**WORK ORDER**
Would you retype exactly the lines from the one containing "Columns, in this" through the last line of the records below, and nothing else?
(INFORMATION SUPPLIED Opens)
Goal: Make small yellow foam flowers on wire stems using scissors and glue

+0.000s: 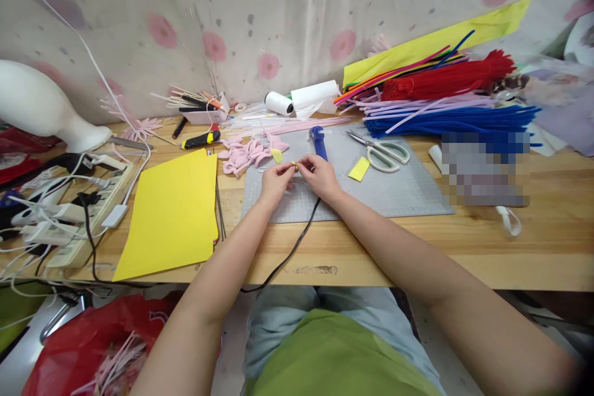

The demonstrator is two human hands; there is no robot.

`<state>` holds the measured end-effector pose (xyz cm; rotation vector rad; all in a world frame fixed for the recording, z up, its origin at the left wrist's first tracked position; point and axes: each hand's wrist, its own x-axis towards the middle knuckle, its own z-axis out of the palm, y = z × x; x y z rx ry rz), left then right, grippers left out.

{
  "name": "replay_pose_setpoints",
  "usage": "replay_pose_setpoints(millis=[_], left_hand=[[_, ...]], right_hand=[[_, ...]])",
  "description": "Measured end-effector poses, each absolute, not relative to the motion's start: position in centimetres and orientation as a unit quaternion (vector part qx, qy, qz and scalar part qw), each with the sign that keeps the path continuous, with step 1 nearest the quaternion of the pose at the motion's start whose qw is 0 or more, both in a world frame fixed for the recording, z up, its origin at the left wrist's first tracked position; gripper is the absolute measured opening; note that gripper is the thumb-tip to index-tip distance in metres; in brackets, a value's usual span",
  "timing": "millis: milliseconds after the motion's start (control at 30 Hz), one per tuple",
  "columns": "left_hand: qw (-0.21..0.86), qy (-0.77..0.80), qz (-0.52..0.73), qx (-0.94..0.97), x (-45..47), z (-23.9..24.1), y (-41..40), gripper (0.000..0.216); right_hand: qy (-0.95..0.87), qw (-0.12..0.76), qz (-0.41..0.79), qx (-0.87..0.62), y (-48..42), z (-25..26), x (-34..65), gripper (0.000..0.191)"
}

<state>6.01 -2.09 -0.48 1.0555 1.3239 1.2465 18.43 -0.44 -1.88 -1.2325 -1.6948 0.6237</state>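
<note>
Small yellow piece [295, 166] pinched between left hand [276, 182] and right hand [321, 177] over the gray cutting mat [403, 192]
The piece lies directly between the two sets of fingertips, neither hand nearer; each thumb and forefinger is closed on it. Location: above the mat, nearer its left edge than its right, back from the front edge of the desk [394, 260]. Appearance: bright yellow, mostly covered by the fingers; long axis and outline cannot be determined
</note>
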Motion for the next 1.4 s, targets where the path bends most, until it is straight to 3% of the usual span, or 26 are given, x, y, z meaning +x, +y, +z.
replay_pose_setpoints(millis=[967,1133,1400], left_hand=[[0.444,0.560,0.546,0.437,6.0,-1.3,-1.5,0.017],[0.416,0.581,0.529,0.458,6.1,-1.6,-1.7,0.016],[0.397,0.597,0.510,0.476,6.3,-1.5,-2.0,0.016]], right_hand=[[-0.704,0.416,0.209,-0.536,-1.1,-1.8,18.1,0.017],[-0.721,0.435,0.141,-0.520,-1.3,-1.8,18.4,0.016],[-0.770,0.388,0.077,-0.501,-1.6,-1.6,18.4,0.015]])
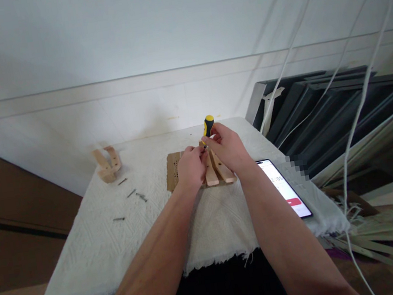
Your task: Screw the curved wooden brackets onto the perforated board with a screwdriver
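My right hand (226, 144) is closed around a yellow and black screwdriver (208, 125), which stands tilted with its handle up and its tip down at the wooden pieces. Close beside the tip, my left hand (191, 165) has its fingers pinched together at the wood; what they hold, if anything, is hidden. Under both hands lie pale wooden legs, a left one (211, 176) and a right one (225, 171), spread apart toward me. They rest on a piece of brown cardboard (171, 171) marked with small dark holes.
Several loose screws (131, 193) lie on the white cloth (96, 241) at the left. Behind them sits another wooden piece (108, 168) with curved legs. A lit phone (287, 193) lies by my right forearm. White cables (356, 116) hang at the right, before dark panels (325, 118).
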Tool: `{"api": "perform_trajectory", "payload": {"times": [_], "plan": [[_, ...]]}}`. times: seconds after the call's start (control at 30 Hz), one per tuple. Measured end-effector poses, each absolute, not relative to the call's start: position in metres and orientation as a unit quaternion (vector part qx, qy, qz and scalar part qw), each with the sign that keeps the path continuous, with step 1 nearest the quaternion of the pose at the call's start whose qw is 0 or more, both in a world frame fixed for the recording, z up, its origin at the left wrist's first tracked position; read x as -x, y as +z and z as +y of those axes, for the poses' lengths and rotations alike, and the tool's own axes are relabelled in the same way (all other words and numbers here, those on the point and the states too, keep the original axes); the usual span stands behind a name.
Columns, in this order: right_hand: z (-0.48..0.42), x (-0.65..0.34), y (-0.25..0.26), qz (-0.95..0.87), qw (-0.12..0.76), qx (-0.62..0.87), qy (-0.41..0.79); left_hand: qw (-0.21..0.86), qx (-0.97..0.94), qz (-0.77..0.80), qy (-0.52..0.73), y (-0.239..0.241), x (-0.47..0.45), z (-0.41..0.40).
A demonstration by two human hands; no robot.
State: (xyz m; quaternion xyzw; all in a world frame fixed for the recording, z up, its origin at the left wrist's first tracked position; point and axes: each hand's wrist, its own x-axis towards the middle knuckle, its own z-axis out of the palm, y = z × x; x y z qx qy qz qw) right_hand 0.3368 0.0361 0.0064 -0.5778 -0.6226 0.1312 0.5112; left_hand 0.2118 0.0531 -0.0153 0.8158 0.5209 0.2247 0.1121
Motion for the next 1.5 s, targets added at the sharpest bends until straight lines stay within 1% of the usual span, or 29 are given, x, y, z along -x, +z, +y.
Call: {"api": "perform_trajectory", "payload": {"times": [0.43, 0.73, 0.93, 1.23, 1.4, 1.5], "plan": [[0.0345, -0.3350, 0.0092, -0.599, 0.516, 0.592, 0.157, 0.107, -0.819, 0.519, 0.221, -0.0168, -0.2115, 0.0549], [0.0378, -0.3313, 0.0060, -0.588, 0.512, 0.610, 0.142, 0.109, -0.819, 0.521, 0.213, -0.0162, -0.2122, 0.0545], [0.0356, -0.3326, 0.0050, -0.580, 0.537, 0.586, 0.181, 0.106, -0.824, 0.516, 0.209, -0.0160, -0.2120, 0.0551], [0.0384, -0.3323, 0.0079, -0.573, 0.516, 0.619, 0.146, 0.111, -0.819, 0.523, 0.207, -0.0161, -0.2129, 0.0547], [0.0333, -0.3327, 0.0097, -0.583, 0.538, 0.581, 0.181, 0.106, -0.821, 0.520, 0.209, -0.0166, -0.2126, 0.0550], [0.0374, -0.3338, 0.0058, -0.589, 0.534, 0.581, 0.173, 0.104, -0.822, 0.522, 0.204, -0.0162, -0.2126, 0.0547]]}}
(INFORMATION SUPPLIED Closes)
**SOLUTION**
Columns, in this order: right_hand: z (-0.48..0.42), x (-0.65..0.34), y (-0.25..0.26), qz (-0.95..0.87), qw (-0.12..0.76), qx (-0.62..0.87), qy (-0.41..0.79); left_hand: qw (-0.21..0.86), qx (-0.97..0.94), qz (-0.77..0.80), qy (-0.52..0.73), y (-0.239..0.241), x (-0.47..0.45), z (-0.41..0.40).
A demonstration by two human hands; no robot.
State: (xyz m; quaternion xyzw; all in a world frame fixed for the recording, z up, its origin at the left wrist's first tracked position; point and axes: each hand's wrist, its own x-axis towards the middle knuckle, its own z-axis out of the palm, y = z × x; x y z qx qy qz qw) right_hand 0.3368 0.0361 0.0064 -0.5778 -0.6226 0.1312 0.5112; left_hand 0.2118 0.0531 -0.0153 0.8158 0.5209 0.2247 0.1121
Motion for the next 1.5 s, targets added at the sharpest bends until straight lines stay within 1% of the usual span, or 29 are given, x, y, z along -x, +z, +y.
Call: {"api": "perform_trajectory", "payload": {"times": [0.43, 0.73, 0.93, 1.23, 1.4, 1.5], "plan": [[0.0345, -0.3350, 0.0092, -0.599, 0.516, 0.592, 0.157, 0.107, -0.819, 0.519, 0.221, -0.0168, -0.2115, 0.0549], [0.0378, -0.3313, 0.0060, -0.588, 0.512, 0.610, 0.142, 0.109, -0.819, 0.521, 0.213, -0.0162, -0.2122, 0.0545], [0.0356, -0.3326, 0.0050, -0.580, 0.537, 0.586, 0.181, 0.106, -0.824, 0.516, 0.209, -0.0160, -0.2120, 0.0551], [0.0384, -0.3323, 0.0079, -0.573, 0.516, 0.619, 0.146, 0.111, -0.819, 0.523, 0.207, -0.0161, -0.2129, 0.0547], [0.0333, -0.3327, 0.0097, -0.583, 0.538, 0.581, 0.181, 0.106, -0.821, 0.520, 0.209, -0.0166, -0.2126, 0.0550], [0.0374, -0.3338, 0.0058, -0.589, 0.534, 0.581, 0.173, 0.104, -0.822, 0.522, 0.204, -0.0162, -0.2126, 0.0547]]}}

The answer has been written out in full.